→ Your assignment:
Tally up the lines below that include the word "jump". Answer with the number alone.

→ Provided records:
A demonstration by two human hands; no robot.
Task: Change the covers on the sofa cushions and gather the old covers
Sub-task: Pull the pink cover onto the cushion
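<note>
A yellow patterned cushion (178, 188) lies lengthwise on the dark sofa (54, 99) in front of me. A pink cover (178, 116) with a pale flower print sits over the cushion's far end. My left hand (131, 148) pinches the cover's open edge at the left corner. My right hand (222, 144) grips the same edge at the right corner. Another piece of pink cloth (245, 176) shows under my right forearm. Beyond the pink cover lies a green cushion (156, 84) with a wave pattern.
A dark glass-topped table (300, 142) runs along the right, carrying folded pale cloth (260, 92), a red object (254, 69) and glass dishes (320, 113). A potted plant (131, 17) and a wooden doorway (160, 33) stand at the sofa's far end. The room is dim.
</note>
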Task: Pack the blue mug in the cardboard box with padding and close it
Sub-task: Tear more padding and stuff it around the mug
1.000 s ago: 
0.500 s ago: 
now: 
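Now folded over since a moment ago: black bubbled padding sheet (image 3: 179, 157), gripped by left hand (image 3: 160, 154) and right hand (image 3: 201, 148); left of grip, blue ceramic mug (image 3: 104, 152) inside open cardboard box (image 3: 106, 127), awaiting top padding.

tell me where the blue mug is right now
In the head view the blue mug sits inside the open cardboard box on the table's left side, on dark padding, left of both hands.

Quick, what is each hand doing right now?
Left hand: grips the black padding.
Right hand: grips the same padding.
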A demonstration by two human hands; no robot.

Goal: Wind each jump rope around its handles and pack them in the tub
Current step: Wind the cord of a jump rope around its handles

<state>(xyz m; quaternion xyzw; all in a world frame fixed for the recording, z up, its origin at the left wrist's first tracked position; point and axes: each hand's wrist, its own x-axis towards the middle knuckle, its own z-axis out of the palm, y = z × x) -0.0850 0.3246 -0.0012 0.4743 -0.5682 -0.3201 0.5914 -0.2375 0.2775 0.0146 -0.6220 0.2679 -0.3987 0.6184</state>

→ Result for this exercise:
2